Until then, varying an estate is still an option available to beneficiaries within two years of a person’s death, with potential tax savings to be achieved. Sarah Hartley at Malcolm C Foy & Co in Doncaster and Rotherham explains how a deed of variation can be used to achieve this and the requirements to be aware of.
Deeds of variation – a summary
A deed of variation is a document that alters a will (or an intestacy) after the death of a deceased. It does this by redirecting assets away from one beneficiary of an estate to another beneficiary. We tend to think of wills as set in stone and the concept of changing them after a persons death can seem odd. But it is important to remember that a variation can only be entered into with the consent of the original beneficiary; it is not possible to redirect assets away from the intended recipient without their agreement. A deed of variation is basically a gift from a beneficiary of an estate to another, which can be treated for tax purposes as being made by the deceased.
Uses of a deed of variation
There are two main reasons for entering into a deed of variation. First, where the original beneficiary wishes the benefit under an estate to pass elsewhere. This might be because they have no need of the assets or do not want to increase the size of their own estate. And second, because changing a will or redirecting assets under intestacy may save inheritance tax on the estate in question.
So for example, if assets have been left to adult children in a will this can in some circumstances create a liability for inheritance tax.
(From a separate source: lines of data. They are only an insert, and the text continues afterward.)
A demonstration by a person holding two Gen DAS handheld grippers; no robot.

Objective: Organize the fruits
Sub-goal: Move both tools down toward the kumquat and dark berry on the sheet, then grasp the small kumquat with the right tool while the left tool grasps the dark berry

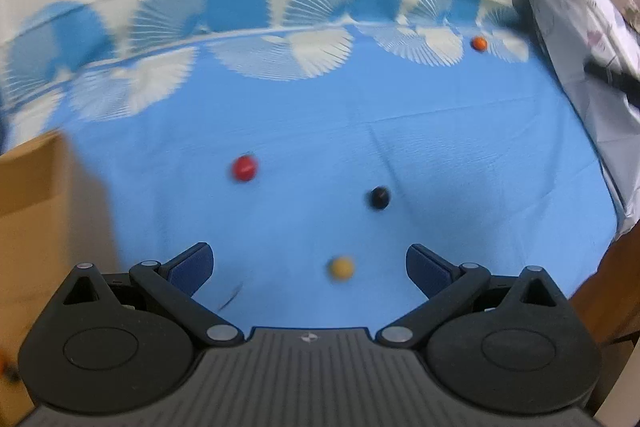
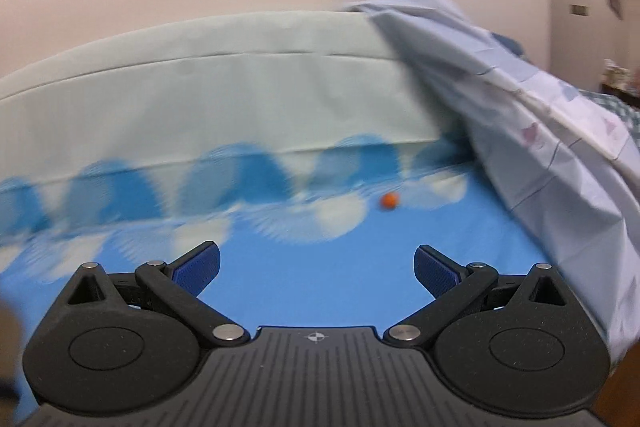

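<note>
Blue sheet [image 1: 460,155] carries scattered fruits: yellow [image 1: 341,267] nearest, black [image 1: 379,197], red [image 1: 244,168], orange [image 1: 478,43] far right, all blurred. Left gripper [image 1: 309,261] and right gripper [image 2: 316,265] gape wide, empty.

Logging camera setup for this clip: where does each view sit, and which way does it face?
Left wrist: on the left gripper, angled down at the blue sheet with red, dark and yellow fruits; open fingers show.
Right wrist: on the right gripper, facing lower across the bed; open fingers show.
Shared: the orange fruit and pale quilt.
</note>
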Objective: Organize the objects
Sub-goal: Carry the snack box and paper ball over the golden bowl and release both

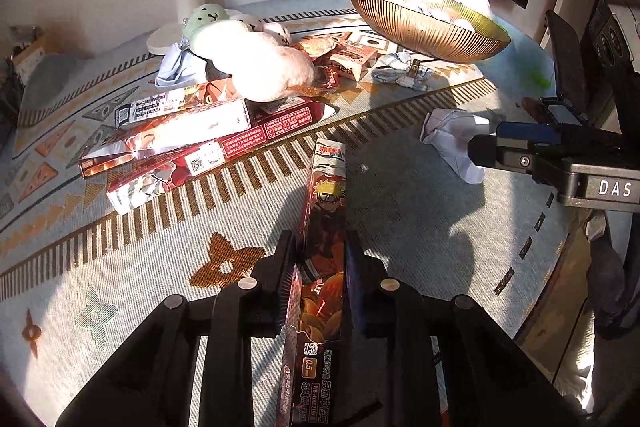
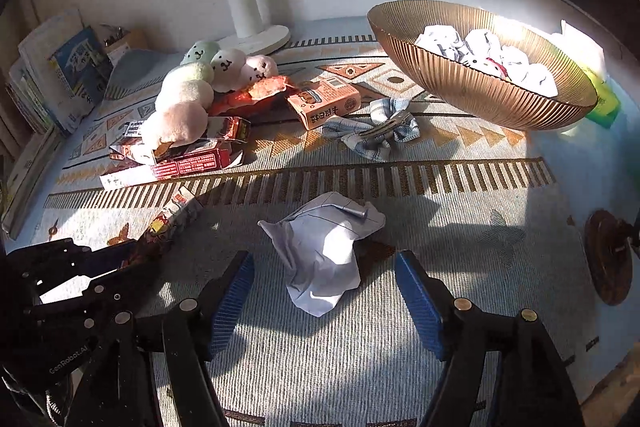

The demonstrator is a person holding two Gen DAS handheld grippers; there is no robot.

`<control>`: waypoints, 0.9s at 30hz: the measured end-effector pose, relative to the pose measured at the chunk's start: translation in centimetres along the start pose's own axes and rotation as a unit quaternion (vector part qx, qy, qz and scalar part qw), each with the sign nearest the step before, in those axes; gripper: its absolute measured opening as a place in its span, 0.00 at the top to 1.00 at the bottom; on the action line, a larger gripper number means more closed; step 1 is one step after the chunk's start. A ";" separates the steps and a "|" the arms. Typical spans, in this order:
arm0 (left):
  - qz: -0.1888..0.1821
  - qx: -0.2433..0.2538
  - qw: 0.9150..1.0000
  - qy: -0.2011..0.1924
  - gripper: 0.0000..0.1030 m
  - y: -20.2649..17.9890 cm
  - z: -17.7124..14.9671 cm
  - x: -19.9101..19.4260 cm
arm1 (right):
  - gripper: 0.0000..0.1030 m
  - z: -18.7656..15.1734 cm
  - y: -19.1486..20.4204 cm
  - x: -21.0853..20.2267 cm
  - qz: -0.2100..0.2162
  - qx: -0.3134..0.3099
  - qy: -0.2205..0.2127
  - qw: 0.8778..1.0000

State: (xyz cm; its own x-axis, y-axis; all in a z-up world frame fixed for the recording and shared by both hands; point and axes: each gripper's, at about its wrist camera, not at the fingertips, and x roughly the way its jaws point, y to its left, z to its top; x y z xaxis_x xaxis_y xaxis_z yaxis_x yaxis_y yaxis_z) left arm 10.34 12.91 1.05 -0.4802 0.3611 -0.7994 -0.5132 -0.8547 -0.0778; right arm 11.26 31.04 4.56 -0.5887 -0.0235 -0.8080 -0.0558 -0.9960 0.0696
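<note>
Glossy slim carton [image 1: 326, 227] clamped in left tongs [image 1: 320, 247]; right tongs [image 2: 325, 291] wide around crumpled paper [image 2: 324, 251].

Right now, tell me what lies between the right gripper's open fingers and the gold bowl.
In the right wrist view, the crumpled white paper lies just ahead of the right gripper; beyond it only patterned rug reaches the gold bowl.

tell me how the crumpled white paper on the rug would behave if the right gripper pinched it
The crumpled white paper looks thin and creased, so it would probably crush further and hold no shape. It seems very light, likely sliding on the woven rug if nudged. The open right gripper should probably close fully to keep it.
</note>
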 end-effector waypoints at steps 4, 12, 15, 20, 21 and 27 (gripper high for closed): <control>-0.012 -0.007 1.000 -0.006 0.85 0.1 0.0 -0.6 | 0.65 0.1 0.0 0.8 0.015 0.008 0.003 1.000; -0.037 0.006 0.999 -0.026 0.85 -1.5 1.4 -2.6 | 0.65 1.1 -2.0 -3.9 0.006 0.033 -0.071 0.997; -0.051 0.019 0.997 -0.047 0.85 -2.5 3.4 -4.3 | 0.65 2.6 -3.5 -6.0 -0.006 0.046 -0.103 0.994; -0.054 0.058 0.992 -0.098 0.85 -4.6 9.1 -6.7 | 0.65 6.7 -7.1 -8.7 -0.031 0.096 -0.147 0.984; -0.053 0.065 0.990 -0.111 0.85 -5.0 10.7 -7.0 | 0.65 7.6 -7.8 -9.1 -0.037 0.108 -0.156 0.981; -0.079 0.072 0.982 -0.153 0.85 -7.7 20.0 -5.9 | 0.65 12.1 -11.0 -9.5 -0.083 0.147 -0.187 0.968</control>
State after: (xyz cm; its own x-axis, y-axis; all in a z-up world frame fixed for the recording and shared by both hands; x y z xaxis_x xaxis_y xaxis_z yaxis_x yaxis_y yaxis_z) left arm 2.86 24.82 18.27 -0.5660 0.5988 -0.5666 -0.6835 -0.7251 -0.0835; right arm 7.72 43.30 18.56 -0.7993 0.2225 -0.5582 -0.3694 -0.9146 0.1645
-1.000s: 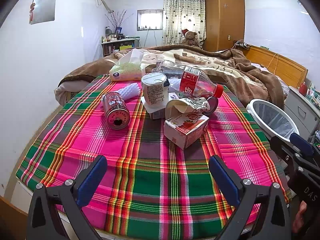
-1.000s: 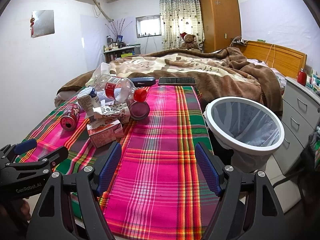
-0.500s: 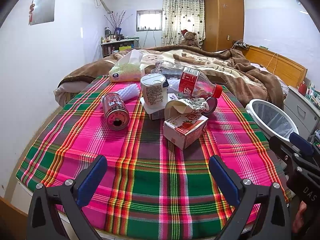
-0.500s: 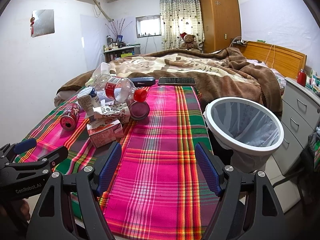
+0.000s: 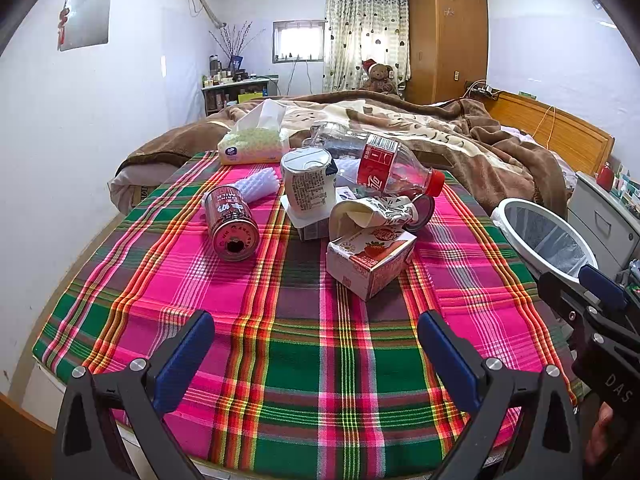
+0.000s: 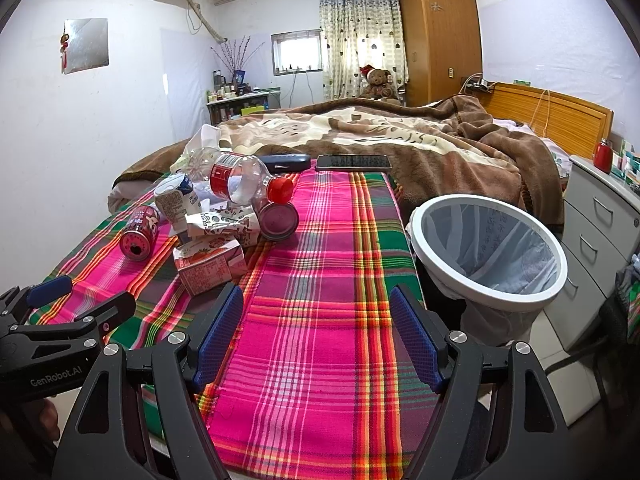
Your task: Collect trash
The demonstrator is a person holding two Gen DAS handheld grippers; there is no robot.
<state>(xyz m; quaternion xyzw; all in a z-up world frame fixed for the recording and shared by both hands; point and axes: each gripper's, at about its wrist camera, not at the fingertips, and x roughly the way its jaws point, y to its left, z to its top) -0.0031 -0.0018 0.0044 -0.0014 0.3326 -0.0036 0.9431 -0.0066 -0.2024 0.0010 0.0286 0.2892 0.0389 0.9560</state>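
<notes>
Trash is piled on the plaid cloth point(image 5: 312, 352): a red can point(image 5: 231, 222) on its side, a white cup point(image 5: 308, 186), a clear bottle with a red cap point(image 5: 384, 168), a crumpled paper wrapper point(image 5: 372, 212) and a strawberry carton point(image 5: 370, 258). The white-rimmed bin point(image 6: 490, 246) stands off the cloth's right edge. My left gripper point(image 5: 314, 344) is open, low over the near edge, short of the carton. My right gripper point(image 6: 316, 324) is open too, over bare cloth between the carton point(image 6: 210, 260) and the bin.
A tissue pack point(image 5: 252, 144) lies behind the pile. A phone point(image 6: 352, 163) and a dark case point(image 6: 288, 163) rest at the cloth's far end. Brown blankets point(image 6: 400, 136) cover the bed beyond. Grey drawers point(image 6: 596, 216) stand right of the bin.
</notes>
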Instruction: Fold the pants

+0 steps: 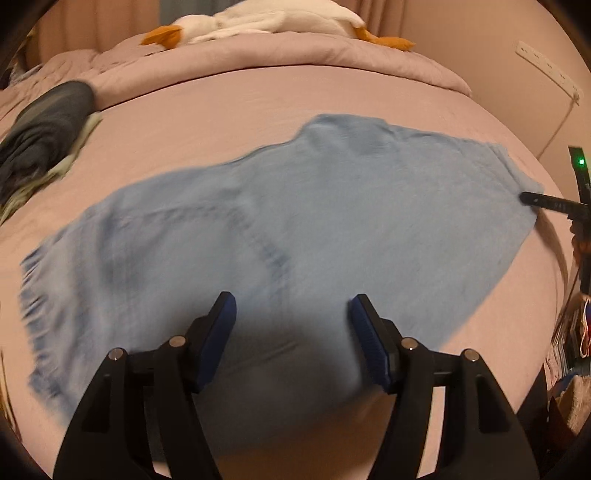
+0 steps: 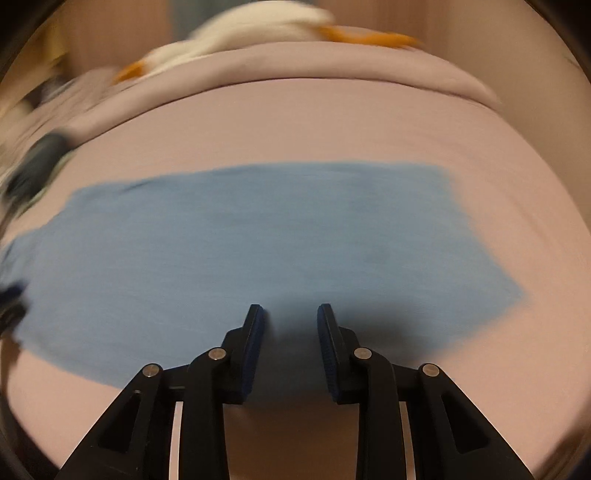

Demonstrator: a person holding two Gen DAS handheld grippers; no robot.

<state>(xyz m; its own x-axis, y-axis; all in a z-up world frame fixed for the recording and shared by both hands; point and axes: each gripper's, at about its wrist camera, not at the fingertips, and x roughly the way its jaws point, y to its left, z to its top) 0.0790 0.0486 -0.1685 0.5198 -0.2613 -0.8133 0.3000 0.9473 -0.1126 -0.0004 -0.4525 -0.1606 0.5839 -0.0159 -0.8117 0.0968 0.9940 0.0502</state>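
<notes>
A pair of light blue pants (image 1: 295,221) is seen spread flat on a pale pink bed sheet (image 1: 221,110), filling the middle of the left wrist view from the lower left to the right edge; a frayed hem is made out at the lower left of that frame, though the cloth is blurred. The left gripper (image 1: 291,306) is shown at the bottom centre of its view with the jaws held well apart above the pants, and nothing is gripped between the blue pads (image 1: 221,332). In the right wrist view the pants (image 2: 258,240) are seen as a broad blue band across the middle of the frame, heavily smeared. The right gripper (image 2: 290,314) is placed at the bottom centre there, its jaws parted by a narrower gap; no cloth is pinched, and only shadowed fabric is seen behind the gap. At the right edge of the left wrist view a dark finger of the right gripper (image 1: 535,201) is seen at the pants' far corner; whether it touches the cloth cannot be told. A folded dark garment (image 1: 44,122) lies at the upper left of the left wrist view, well apart from the pants. A white and orange plush toy (image 1: 258,18) rests on a bunched pink quilt (image 1: 295,59) along the top of the frame, and a white power strip (image 1: 546,66) is seen at the upper right.
</notes>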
If the deceased had a surviving spouse the children could decide to redirect their entitlement to the spouse, with the result that no inheritance tax would be payable. This is because spouses are exempt from paying inheritance tax. Another example might be where a deceased has not used his nil rate band for inheritance tax purposes, perhaps because everything passes to his wife on his intestacy. It would be open to the spouse to redirect a sum equivalent to the nil rate band (currently £325,000) away from herself and into a trust. This would still allow her to benefit from the trust fund, but the value would be protected from, for example, care home fees on her own estate.
Requirements to be aware of
While a will can be varied at any time, to be effective for tax purposes a deed of variation must be entered into within two years of the date of death. It must also contain a statement electing for inheritance tax treatment. This means that for inheritance tax purposes the gift made by the variation will be treated as if it was made by the deceased. If the variation does not contain this statement, the gift will be treated as a direct gift from the original beneficiary to the new beneficiary. This means that it would be subject to the usual need for the donor to survive seven years from the date of the gift to be effective for inheritance tax purposes. A similar statement should usually be included in the variation for capital gains tax purposes.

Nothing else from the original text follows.